Adaptive-Crawler

This Twitter Adaptive Crawler is based on the correlation between the traffic pattern of Hashtags. An enhanced version can be found from anther project CETRE

The full details are avaible through: Xinyue Wang, Laurissa Tokarchuk, Félix Cuadrado, and Stefan Poslad. 2013. Exploiting hashtags for adaptive microblog crawling. In Proceedings of the 2013 IEEE/ACM International Conference on Advances in Social Networks Analysis and Mining (ASONAM '13). DOI=10.1145/2492517.2492624!

Motivation

A Twitter crawler is software that filters a large number of twitter data, tweets, to select the ones of interest, i.e., that match a set of hashtags and key terms as search criteria. One important application is to use the Twitter crawler to detect unplanned events or trends of mass interest. However, the majority of Twitter crawlers use a set of predefined keywords that is often highly subjective and can easily lead to incomplete data. This is often because related terms which are note predefined, but which become key terms and hashtags, cannot be used as the (predefined) search criteria. Even, given expert knowledge, new keywords and specialised hashtags often arise in the midst of such events. Another issue is that in order to identify events and trends, we need to analyse a large collection tweets, however, free access to Twitter data is rate limited so that we can typically only access 1% of the available tweets. The consequence of this is that the effect of the set of limited key search terms is greatly aggravated and this means that we are far less likely to reliably detect unforeseen events or trends.

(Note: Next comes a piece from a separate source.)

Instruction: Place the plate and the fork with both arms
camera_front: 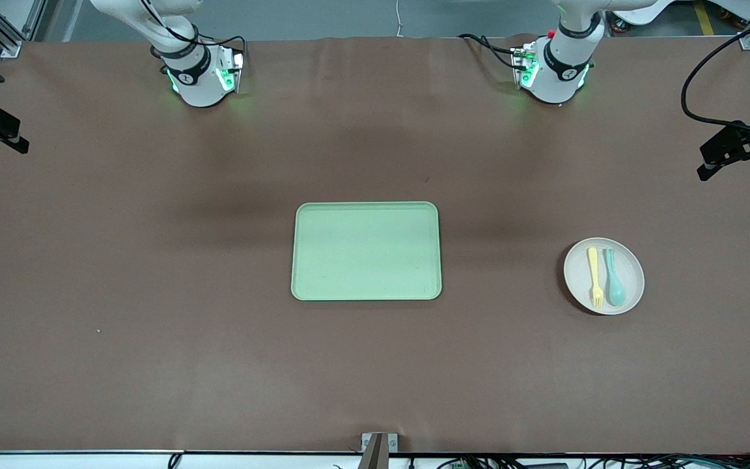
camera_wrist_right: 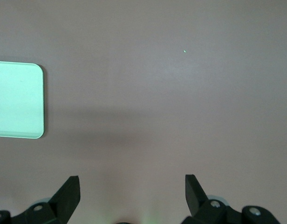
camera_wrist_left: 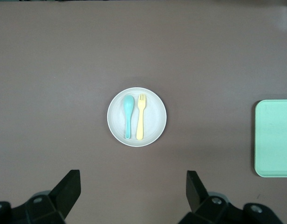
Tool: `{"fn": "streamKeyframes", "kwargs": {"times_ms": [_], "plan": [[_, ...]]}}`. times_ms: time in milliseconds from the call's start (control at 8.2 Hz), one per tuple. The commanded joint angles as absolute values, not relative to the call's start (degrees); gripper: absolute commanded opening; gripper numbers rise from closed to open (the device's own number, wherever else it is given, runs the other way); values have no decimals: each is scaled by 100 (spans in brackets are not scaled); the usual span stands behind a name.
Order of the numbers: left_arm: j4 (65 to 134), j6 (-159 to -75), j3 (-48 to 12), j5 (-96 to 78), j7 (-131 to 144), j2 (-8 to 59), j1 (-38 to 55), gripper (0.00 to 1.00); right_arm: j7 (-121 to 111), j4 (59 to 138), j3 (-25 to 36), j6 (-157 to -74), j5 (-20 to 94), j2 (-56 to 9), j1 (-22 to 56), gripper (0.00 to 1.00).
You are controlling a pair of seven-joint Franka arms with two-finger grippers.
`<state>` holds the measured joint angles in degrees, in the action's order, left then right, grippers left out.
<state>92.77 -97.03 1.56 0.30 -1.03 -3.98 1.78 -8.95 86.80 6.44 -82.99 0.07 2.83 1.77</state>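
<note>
The pale beige-pink plate (camera_front: 629, 286) lies on the brown table toward the left arm's end, nearer the front camera than the arm bases. The yellow fork (camera_front: 594, 276) lies on it beside a teal-blue spoon (camera_front: 613, 278). In the left wrist view the plate (camera_wrist_left: 155, 126), fork (camera_wrist_left: 140, 116) and spoon (camera_wrist_left: 128, 114) show far below my left gripper (camera_wrist_left: 134, 189), which is open and empty high above the table. My right gripper (camera_wrist_right: 133, 191) is open and empty, high over bare table near its own base. Neither gripper shows in the front view.
A rectangular light green tray (camera_front: 366, 251) lies at the table's middle; its edge shows in the left wrist view (camera_wrist_left: 274, 138) and the right wrist view (camera_wrist_right: 17, 100). Black camera mounts stand at both table ends. A small speck (camera_front: 98, 331) lies toward the right arm's end.
</note>
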Motion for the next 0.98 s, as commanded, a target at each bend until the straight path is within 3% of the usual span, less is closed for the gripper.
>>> {"fn": "streamKeyframes", "kwargs": {"times_ms": [0, 366, 854], "plan": [[9000, -9475, 123, 0, -167, -264, 132, 100, -773, 8604, 642, -8209, -79, 264, 229, 100], [9017, -9703, 167, -167, 412, 121, -112, 100, -773, 8622, 642, -8209, -79, 264, 229, 100], [9026, -10280, 150, -438, -1233, 1736, -974, 99, -668, 8657, 642, -8209, -79, 255, 246, 100]]}}
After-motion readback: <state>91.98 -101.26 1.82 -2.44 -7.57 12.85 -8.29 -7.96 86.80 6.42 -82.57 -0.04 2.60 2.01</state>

We have developed software (in Java) to automatically, without requiring manual modification of the search terms, to generate a better, more comprehensive set of search terms based upon correlating the traffic patterns of new key words against predefined words. We validated the Twitter crawler on the Olympic 2012, Glastonbury (UK) music festival 2013 events. This approach introducing high volume of additional traffic for event of interests in real-time.

Run the code

###Dependencies In order to run the program, machine must has the following tools/jars

JAVA
MySQL
MySQL jdbc
Twitter4j 3.0.3

###Accounts Please change them in the crawler/util/Settings.java

Twitter account
- Comsumer Key -> ConsumerKey
- Comsumer Secret -> ConsumerSecret
- Access Token -> AccessToken
- AccessSecret -> AccessSecret
MySQL database
- host name -> HOSTNAME
- user name -> USER
- password -> PWD
- database name -> databaseName

###Input parameters Parameters are initialized in the crawler/util/Settings.java

command line changable
- initial keywords -> baseKeywords
- time frame -> timer
- sample time slot -> sample
text file changable
- blacklist: the blacklist can be modified during the crawling, but must follow the format like "#keys"
others: please see in the file

###Outputs All the outputs are named with a prefix which indicates the running time & date. For example, if the cralwer is started at 12:00 30th Jun, the prefix will be "T06301200"...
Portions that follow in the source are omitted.